Dans la capitale serbe, les murs, panneaux et lampadaires témoignent de l’histoire politique du pays. Depuis des mois de manifestations, artistes de rue et activistes y posent graffitis, autocollants et messages de contestation, transformant l’espace urbain en support de lutte.
« Plus rien ne pourra diviser ces enfants… il faut mettre de côté notre passé. » D’un ton solennel, un vétéran en treillis de l’armée serbe prend la parole sur le parvis de l’université de Novi Pazar face aux jeunes Bosniaques qui l’occupent. Personne n’aurait pu imaginer cette scène il y a sept mois. Pourtant, en ce vendredi pluvieux, l’ancien combattant Goran Samardžić a fait le trajet depuis Belgrade pour échanger le drapeau de sa ville avec celui de Novi Pazar, municipalité du sud-ouest de la Serbie à majorité musulmane.
Trente-trois ans plus tôt, il était envoyé à Sarajevo, à moins de 300 kilomètres de là, pour participer au siège de la capitale de Bosnie-Herzégovine. Considéré comme le plus long de l’Europe moderne, il a fait plus de 10 000 victimes civiles, en grande partie des musulmans, appelés Bosniaques dans cette région des Balkans. Sa présence et son discours sont des symboles forts pour la vingtaine d’étudiants et étudiantes de Novi Pazar. « Quand j’entends ça, j’ai l’impression d’enfin appartenir à ce pays », se réjouit Dina Mehović, habitante de Novi Pazar. Émue, l’étudiante en licence d’Anglais aux cheveux sombres peine à trouver ses mots. Aujourd’hui, la mobilisation étudiante a réussi à réunir les Bosniaques et le reste de la Serbie contre un ennemi commun : le gouvernement d’Aleksandar Vučić.
« On nous avait préparé une table avec de la viande halal »
Le 26 janvier, en bloquant à leur tour leur université, les jeunes de cette ville située à proximité des frontières du Kosovo, du Monténégro et de la Bosnie-Herzégovine, ont rejoint pour la première fois, depuis la fin de la guerre, un mouvement national serbe. Une vingtaine de leurs salles de classe se sont transformées en dortoir – les filles d’un côté, les garçons de l’autre. « D’un coup on s’est retrouvés à vivre dans ce bâtiment 24 heures sur 24, sept jours sur sept, à devoir prendre des décisions avec 100 personnes… », se remémore Ahmed Konicanin, 23 ans, qui fait des études pour devenir éducateur spécialisé.

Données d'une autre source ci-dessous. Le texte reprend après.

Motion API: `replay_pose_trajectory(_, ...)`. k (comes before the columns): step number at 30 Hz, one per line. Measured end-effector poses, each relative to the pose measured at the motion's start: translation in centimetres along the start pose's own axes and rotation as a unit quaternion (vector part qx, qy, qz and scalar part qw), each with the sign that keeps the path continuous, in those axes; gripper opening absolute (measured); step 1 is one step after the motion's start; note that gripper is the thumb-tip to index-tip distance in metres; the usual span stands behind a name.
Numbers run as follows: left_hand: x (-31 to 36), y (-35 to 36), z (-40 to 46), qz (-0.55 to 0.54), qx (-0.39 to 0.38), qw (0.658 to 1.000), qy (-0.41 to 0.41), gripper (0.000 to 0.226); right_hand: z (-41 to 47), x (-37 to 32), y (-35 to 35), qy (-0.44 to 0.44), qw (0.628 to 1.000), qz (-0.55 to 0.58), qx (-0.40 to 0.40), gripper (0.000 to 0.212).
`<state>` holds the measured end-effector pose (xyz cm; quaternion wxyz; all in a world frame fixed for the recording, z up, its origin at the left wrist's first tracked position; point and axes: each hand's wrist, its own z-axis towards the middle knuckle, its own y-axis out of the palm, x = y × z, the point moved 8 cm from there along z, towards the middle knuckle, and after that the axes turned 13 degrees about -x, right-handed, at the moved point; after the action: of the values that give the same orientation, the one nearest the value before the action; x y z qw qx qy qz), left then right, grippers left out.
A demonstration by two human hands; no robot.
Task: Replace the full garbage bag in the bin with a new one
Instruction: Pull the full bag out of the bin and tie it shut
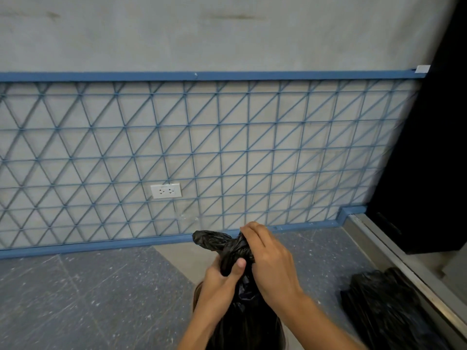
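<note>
I see the black garbage bag (242, 322) standing upright, my left hand (217, 284) and right hand (271, 261) clamped round its twisted neck, loose tail pointing left, bin rim (195, 296) barely visible.

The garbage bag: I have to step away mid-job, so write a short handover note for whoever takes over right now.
Left hand: closed on the neck of the garbage bag, thumb over the twist.
Right hand: closed on the gathered top, by the knot.
The bag's loose end sticks up left of the hands. The bin shows only as a brown edge beside the bag. Another black bag lies on the floor to the right.
Done: top gathered and twisted.
Left: finish the knot, lift the bag away, line the bin.
</note>
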<state>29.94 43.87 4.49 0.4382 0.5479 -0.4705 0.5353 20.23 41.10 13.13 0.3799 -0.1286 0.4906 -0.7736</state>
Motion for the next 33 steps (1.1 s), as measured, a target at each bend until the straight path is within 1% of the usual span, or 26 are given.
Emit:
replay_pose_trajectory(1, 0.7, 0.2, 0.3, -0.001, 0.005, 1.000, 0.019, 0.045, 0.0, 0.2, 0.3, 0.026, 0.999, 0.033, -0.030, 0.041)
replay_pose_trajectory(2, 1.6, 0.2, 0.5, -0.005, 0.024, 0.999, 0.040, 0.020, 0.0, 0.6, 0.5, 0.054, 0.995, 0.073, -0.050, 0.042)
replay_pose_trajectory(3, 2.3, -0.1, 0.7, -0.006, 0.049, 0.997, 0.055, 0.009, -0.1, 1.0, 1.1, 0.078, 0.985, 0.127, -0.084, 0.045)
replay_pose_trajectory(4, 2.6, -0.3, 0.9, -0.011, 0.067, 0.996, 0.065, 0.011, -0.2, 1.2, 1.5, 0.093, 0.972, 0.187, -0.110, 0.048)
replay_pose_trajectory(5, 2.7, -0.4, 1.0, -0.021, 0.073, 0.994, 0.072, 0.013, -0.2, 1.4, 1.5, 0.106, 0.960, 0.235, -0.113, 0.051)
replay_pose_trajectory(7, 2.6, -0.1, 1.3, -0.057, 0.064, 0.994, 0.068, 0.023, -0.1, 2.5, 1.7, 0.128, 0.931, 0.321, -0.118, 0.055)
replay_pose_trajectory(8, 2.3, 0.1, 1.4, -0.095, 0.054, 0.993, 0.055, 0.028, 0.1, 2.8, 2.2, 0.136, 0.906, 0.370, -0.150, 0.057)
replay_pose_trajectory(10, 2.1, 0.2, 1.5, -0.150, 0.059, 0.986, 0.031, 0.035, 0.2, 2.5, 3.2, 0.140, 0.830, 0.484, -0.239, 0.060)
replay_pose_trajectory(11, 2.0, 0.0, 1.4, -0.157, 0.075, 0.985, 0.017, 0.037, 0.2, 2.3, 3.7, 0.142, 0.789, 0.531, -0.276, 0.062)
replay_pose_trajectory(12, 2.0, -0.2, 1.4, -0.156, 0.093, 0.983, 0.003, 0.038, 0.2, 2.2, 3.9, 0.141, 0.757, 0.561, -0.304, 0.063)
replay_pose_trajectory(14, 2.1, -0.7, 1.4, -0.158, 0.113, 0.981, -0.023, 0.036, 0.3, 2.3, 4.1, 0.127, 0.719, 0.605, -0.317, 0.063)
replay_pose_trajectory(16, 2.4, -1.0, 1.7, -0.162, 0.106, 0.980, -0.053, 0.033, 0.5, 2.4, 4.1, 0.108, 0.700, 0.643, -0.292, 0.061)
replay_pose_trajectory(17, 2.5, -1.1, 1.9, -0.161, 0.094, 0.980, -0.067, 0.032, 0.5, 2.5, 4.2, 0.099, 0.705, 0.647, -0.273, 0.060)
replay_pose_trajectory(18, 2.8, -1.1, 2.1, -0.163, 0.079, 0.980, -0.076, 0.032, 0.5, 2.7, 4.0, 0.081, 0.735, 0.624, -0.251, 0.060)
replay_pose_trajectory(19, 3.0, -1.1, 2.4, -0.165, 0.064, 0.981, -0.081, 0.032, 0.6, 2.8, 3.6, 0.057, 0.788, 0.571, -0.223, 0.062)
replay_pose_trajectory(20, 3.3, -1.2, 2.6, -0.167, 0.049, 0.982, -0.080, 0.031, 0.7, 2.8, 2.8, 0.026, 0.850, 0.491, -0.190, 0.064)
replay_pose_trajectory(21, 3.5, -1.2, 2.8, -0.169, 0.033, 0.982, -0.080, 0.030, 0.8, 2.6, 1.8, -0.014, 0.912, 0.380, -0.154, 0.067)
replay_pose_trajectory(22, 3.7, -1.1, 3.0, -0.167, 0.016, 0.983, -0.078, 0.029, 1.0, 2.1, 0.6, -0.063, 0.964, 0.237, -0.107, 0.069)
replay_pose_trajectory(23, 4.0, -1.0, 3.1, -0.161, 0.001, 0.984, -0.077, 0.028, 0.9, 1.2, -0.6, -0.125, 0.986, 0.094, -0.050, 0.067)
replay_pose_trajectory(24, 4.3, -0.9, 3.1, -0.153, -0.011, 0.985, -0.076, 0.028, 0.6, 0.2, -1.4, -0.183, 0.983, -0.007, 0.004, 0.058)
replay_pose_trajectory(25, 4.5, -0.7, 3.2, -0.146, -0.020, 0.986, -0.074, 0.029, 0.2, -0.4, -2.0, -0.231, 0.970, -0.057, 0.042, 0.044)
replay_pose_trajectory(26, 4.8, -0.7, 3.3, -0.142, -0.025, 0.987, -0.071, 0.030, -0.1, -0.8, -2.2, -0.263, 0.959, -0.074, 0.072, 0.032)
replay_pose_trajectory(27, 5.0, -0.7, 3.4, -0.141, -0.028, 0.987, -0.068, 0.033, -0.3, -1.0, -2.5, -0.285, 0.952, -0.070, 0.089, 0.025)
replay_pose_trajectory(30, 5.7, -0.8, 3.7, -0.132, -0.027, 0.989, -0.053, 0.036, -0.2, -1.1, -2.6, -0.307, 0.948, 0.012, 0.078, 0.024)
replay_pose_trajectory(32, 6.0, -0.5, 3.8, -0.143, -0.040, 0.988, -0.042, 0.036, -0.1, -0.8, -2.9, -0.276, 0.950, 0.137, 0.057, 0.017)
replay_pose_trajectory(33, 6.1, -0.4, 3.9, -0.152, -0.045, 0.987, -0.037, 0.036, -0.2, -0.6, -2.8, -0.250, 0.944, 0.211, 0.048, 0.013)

La veille de la venue du vétéran, lui et une petite dizaine d’étudiantes et étudiants discutent à l’entrée de la faculté. Ils ont investi le parvis avec les chaises de l’université. Les cendriers improvisés se remplissent, témoins des longues heures passées à bloquer le bâtiment. Ce sont les manifestations organisées aux quatre coins de la Serbie auxquelles ils se rendent qui permettent de briser cette monotonie. « Quarante d’entre nous sont allés à la manifestation de Belgrade le 15 mars. Le mois suivant, on est partis à vélo jusqu’à Kraljevo où se tenait une grande manifestation », raconte le jeune Bosniaque, chargé de la logistique du voyage.
Mobilisés contre la corruption, les Bosniaques de Serbie participent à un mouvement de mobilisation nationale pour la première fois. L'occasion pour cette minorité musulmane, victime de stéréotypes, de renouer avec le reste du pays.